Was gerade an der ESS passiert
Die Spallationsquelle befindet sich in in den letzten Jahren der Fertigstellung und wird ab 2027 zur leistungsfähigsten Neutronenquelle der Welt: dreißigmal intensiver als der Hochflussreaktor am Institut Laue-Langevin in Grenoble und fünfmal so leistungsstark wie die Spallation Neutron Source des Oak Ridge National Laboratory in den USA.
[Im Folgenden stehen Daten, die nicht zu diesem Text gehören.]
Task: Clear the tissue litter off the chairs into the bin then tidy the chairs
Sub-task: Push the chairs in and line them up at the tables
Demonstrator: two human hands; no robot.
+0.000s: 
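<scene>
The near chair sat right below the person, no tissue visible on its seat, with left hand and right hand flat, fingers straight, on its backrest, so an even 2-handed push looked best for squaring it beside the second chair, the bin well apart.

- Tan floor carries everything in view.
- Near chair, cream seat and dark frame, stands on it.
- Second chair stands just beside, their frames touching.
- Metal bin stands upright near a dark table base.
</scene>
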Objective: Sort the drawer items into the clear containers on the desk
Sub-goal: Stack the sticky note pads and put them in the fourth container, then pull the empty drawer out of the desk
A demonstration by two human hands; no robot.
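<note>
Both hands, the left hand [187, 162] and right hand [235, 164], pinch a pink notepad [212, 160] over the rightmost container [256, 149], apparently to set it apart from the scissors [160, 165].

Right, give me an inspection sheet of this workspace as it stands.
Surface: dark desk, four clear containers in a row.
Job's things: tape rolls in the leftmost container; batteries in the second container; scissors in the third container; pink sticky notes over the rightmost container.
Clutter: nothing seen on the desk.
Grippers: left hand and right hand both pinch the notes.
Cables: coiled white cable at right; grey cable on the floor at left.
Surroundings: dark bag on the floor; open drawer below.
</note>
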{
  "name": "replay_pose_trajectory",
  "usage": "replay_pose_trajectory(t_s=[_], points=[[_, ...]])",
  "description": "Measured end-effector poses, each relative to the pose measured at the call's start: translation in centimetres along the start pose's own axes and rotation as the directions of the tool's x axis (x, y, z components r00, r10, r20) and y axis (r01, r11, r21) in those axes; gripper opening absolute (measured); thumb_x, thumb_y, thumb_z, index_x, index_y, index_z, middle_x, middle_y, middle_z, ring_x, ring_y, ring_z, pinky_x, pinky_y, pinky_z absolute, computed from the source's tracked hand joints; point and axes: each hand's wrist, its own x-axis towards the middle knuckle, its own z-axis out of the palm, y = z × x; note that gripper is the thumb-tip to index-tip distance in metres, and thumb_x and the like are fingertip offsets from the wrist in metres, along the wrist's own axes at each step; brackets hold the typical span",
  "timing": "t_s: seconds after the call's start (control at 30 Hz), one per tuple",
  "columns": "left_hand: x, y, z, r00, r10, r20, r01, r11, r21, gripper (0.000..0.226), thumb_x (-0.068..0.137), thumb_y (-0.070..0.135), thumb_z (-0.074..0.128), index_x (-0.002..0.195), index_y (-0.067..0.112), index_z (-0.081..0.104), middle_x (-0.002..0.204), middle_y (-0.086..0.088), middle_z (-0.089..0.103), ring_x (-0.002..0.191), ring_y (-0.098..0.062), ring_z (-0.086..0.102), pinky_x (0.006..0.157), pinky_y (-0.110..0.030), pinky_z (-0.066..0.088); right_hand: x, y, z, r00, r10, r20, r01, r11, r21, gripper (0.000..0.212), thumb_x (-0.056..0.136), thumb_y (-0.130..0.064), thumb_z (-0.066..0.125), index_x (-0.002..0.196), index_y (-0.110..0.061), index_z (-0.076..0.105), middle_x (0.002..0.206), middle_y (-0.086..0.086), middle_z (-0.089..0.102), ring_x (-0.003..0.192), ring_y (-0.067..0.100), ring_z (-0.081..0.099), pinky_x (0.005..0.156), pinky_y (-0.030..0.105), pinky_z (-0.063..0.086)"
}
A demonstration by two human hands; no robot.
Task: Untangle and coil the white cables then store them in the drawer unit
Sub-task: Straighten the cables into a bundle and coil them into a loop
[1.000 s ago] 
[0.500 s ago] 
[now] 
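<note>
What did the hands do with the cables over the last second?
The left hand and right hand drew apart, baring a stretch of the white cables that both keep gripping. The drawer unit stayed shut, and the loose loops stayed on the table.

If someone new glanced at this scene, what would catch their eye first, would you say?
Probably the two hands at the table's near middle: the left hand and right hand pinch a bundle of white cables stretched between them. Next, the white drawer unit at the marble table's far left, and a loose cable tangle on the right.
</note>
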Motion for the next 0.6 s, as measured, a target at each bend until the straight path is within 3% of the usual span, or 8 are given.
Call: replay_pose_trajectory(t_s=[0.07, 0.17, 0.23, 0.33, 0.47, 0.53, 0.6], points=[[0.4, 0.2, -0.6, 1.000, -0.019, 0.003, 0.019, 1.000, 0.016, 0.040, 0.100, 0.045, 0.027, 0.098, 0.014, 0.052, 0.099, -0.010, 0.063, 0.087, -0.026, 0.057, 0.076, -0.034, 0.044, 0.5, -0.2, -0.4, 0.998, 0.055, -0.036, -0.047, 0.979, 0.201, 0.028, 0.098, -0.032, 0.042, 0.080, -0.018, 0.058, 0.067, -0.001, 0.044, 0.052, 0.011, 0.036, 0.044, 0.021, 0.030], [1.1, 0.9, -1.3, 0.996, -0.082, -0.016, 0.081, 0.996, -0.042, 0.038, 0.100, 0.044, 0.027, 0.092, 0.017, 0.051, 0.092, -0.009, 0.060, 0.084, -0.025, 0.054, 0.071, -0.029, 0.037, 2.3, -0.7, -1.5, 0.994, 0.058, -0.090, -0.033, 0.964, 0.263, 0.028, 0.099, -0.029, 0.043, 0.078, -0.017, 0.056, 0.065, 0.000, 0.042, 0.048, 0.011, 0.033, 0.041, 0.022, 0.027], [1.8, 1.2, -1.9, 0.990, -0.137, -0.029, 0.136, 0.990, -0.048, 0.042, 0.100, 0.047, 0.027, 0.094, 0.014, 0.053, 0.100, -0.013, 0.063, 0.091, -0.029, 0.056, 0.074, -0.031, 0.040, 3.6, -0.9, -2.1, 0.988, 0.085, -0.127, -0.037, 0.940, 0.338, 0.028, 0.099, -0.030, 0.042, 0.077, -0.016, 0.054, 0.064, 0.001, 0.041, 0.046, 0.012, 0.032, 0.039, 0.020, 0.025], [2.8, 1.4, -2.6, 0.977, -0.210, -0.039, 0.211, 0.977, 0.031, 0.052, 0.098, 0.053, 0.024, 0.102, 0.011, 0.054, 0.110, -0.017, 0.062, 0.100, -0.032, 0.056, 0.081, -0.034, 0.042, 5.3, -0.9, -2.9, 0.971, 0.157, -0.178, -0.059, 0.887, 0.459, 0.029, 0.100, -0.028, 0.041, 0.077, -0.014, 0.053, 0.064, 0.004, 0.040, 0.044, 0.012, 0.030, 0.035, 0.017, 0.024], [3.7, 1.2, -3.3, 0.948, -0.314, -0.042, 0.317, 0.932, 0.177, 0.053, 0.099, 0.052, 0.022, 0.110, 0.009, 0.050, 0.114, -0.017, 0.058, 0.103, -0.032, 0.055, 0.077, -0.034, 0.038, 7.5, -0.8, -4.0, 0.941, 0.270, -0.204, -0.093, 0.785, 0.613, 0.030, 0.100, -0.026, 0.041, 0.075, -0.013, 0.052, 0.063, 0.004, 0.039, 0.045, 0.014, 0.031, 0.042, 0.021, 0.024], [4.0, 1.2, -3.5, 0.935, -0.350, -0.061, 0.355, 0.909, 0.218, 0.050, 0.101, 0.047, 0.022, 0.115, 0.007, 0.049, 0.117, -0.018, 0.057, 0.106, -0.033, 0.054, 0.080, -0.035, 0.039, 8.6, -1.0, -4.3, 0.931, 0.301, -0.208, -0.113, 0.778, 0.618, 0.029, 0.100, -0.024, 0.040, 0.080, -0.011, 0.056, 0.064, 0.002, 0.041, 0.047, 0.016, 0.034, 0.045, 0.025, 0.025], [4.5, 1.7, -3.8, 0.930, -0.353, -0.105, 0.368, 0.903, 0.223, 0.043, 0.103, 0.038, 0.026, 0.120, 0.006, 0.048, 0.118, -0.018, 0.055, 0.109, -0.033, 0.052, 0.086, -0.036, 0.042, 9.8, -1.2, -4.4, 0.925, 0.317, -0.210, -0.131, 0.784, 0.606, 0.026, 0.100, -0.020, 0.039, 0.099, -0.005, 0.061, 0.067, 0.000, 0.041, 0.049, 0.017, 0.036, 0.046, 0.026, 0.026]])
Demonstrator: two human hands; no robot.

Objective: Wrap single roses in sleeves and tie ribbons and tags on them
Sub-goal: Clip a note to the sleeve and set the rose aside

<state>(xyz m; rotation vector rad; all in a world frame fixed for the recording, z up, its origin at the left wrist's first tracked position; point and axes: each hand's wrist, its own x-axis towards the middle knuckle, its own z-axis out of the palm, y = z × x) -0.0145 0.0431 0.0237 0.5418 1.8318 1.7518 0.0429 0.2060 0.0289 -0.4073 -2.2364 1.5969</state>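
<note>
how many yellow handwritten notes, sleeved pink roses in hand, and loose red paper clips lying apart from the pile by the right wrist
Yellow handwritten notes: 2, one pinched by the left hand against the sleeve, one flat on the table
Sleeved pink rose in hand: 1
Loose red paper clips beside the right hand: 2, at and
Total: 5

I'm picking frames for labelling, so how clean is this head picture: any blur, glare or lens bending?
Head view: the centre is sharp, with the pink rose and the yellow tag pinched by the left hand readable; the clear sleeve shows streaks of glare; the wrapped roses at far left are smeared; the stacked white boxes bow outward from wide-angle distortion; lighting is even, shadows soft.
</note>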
Die Planungen für dieses Großforschungszentrum begannen bereits vor über einem Jahrzehnt. Nach der Bauentscheidung im Jahr 2009 entwickelte das Planungsteam von 2010 bis 2014 das technische Design der ESS-Anlage weiter. Schließlich begann im Sommer 2014 der Bau. In der Bauphase bringen Wissenschaftlerinnen und Wissenschaftler aus deutschen Neutronenforschungszentren und Universitäten ihre Expertise ein. In den sogenannten In-Kind-Beiträgen tragen sie technische Ausrüstung bei, stellen Personal und entwickeln Soft- und Hardware. Mit finanzieller Unterstützung des Bundesforschungsministeriums entwickeln und bauen sie innovative Instrumente für die Anlage. Ab Ende 2027 soll der Nutzerbetrieb mit vorerst acht Instrumenten beginnen. Die ESS wird dann tausende Top-Wissenschaftlerinnen und -Wissenschaftler aus der ganzen Welt anziehen.